TASK ITEM:
Every record, down to the last line, must be given again exactly.

(Collected data)
=-=-=-=-=
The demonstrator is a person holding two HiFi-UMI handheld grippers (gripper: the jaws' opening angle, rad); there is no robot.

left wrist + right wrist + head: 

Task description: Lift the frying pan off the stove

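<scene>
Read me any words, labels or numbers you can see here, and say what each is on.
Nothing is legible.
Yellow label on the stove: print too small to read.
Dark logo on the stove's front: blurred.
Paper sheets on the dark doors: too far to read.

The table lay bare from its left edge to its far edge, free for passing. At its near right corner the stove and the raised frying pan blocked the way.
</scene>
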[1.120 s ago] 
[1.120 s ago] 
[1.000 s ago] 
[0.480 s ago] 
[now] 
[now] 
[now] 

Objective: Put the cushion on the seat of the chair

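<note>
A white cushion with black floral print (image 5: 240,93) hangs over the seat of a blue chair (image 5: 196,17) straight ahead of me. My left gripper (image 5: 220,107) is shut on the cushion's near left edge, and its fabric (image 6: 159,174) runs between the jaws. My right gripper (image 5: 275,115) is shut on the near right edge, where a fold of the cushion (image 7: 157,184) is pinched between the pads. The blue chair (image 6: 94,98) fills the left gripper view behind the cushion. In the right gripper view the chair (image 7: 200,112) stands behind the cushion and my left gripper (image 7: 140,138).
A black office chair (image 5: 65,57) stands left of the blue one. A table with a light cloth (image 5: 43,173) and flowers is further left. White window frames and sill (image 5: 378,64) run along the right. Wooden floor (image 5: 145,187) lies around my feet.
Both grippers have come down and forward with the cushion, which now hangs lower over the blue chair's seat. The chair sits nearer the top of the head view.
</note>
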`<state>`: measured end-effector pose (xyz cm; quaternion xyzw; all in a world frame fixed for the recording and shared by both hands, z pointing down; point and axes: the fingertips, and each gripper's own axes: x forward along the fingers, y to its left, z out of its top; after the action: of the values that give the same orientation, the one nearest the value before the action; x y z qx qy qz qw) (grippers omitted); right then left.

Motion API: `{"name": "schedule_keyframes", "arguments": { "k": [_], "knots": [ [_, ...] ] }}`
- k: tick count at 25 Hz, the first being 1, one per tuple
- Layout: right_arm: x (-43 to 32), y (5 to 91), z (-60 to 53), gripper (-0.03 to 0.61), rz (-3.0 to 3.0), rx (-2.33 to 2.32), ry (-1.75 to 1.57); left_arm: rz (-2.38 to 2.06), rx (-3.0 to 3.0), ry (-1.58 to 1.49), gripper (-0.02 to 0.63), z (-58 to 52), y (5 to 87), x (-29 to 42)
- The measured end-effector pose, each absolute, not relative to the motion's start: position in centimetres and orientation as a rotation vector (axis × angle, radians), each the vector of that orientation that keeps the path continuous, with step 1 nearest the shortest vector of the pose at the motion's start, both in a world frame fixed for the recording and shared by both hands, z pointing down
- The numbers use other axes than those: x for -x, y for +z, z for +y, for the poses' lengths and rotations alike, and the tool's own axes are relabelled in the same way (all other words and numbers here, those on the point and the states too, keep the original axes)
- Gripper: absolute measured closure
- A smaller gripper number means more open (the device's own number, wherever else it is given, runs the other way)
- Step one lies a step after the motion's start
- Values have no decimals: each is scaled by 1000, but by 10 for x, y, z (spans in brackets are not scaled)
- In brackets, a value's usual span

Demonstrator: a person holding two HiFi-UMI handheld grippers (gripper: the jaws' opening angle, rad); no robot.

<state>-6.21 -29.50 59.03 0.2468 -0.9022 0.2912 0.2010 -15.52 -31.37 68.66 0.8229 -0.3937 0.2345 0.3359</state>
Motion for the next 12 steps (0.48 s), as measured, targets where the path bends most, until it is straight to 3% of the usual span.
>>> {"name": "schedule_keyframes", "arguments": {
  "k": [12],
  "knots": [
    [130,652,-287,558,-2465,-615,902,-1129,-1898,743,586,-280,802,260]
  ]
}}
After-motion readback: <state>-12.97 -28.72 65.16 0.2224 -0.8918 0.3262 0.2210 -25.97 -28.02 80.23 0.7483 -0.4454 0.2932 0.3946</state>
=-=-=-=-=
OUTPUT BELOW:
The demonstrator is a person holding two HiFi-UMI handheld grippers (gripper: the jaws' opening angle, rad); there is no robot.

left wrist + right wrist + head: 

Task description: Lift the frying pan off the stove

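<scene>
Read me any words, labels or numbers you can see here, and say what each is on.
Nothing is legible.
Yellow label on the stove: print too small to read.
Dark logo on the stove's front: blurred.
Paper sheets on the dark doors: too far to read.

The table lay bare from its left edge to its far edge, free for passing. At its near right corner the stove and the raised frying pan blocked the way.
</scene>
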[1.120 s ago] 
[1.120 s ago] 
[1.000 s ago] 
[0.480 s ago] 
[now] 
[now] 
[now] 

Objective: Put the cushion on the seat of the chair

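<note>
A white cushion with black floral print (image 5: 240,93) hangs over the seat of a blue chair (image 5: 196,17) straight ahead of me. My left gripper (image 5: 220,107) is shut on the cushion's near left edge, and its fabric (image 6: 159,174) runs between the jaws. My right gripper (image 5: 275,115) is shut on the near right edge, where a fold of the cushion (image 7: 157,184) is pinched between the pads. The blue chair (image 6: 94,98) fills the left gripper view behind the cushion. In the right gripper view the chair (image 7: 200,112) stands behind the cushion and my left gripper (image 7: 140,138).
A black office chair (image 5: 65,57) stands left of the blue one. A table with a light cloth (image 5: 43,173) and flowers is further left. White window frames and sill (image 5: 378,64) run along the right. Wooden floor (image 5: 145,187) lies around my feet.
Both grippers have come down and forward with the cushion, which now hangs lower over the blue chair's seat. The chair sits nearer the top of the head view.
</note>
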`<state>`: measured end-effector pose (xyz cm; quaternion xyzw; all in a world frame fixed for the recording and shared by both hands, z pointing down; point and axes: the fingertips, and each gripper's own axes: x forward along the fingers, y to its left, z out of its top; after the action: of the values that give the same orientation, the one nearest the value before the action; x y z qx qy qz qw) (grippers omitted); right then left.

Motion API: `{"name": "schedule_keyframes", "arguments": { "k": [_], "knots": [ [_, ...] ] }}`
- k: tick count at 25 Hz, the first being 1, one per tuple
- Layout: right_arm: x (-43 to 32), y (5 to 91), z (-60 to 53), gripper (-0.03 to 0.61), rz (-3.0 to 3.0), rx (-2.33 to 2.32), ry (-1.75 to 1.57); left_arm: rz (-2.38 to 2.06), rx (-3.0 to 3.0), ry (-1.58 to 1.49), gripper (-0.02 to 0.63), z (-58 to 52), y (5 to 87), x (-29 to 42)
- The measured end-effector pose, each absolute, not relative to the motion's start: position in centimetres and orientation as a rotation vector (axis × angle, radians), each the vector of that orientation that keeps the path continuous, with step 1 nearest the shortest vector of the pose at the motion's start, both in a world frame fixed for the recording and shared by both hands, z pointing down
- The numbers use other axes than those: x for -x, y for +z, z for +y, for the poses' lengths and rotations alike, and the tool's own axes are relabelled in the same way (all other words and numbers here, those on the point and the states too, keep the original axes)
- Gripper: absolute measured closure
- A smaller gripper number means more open (the device's own number, wherever else it is given, runs the other way)
- Step one lies a step after the motion's start
- Values have no decimals: each is scaled by 1000, but by 10 for x, y, z (spans in brackets are not scaled)
- In brackets, a value's usual span

Demonstrator: a person holding two HiFi-UMI handheld grippers (gripper: the jaws' opening angle, rad); no robot.

<state>-6.21 -29.50 59.03 0.2468 -0.9022 0.2912 0.2010 -15.52 -31.37 68.66 0.8229 -0.3937 0.2345 0.3359</state>
Motion for the next 12 steps (0.48 s), as measured, targets where the path bends most, until it is straight to 3% of the usual span.
>>> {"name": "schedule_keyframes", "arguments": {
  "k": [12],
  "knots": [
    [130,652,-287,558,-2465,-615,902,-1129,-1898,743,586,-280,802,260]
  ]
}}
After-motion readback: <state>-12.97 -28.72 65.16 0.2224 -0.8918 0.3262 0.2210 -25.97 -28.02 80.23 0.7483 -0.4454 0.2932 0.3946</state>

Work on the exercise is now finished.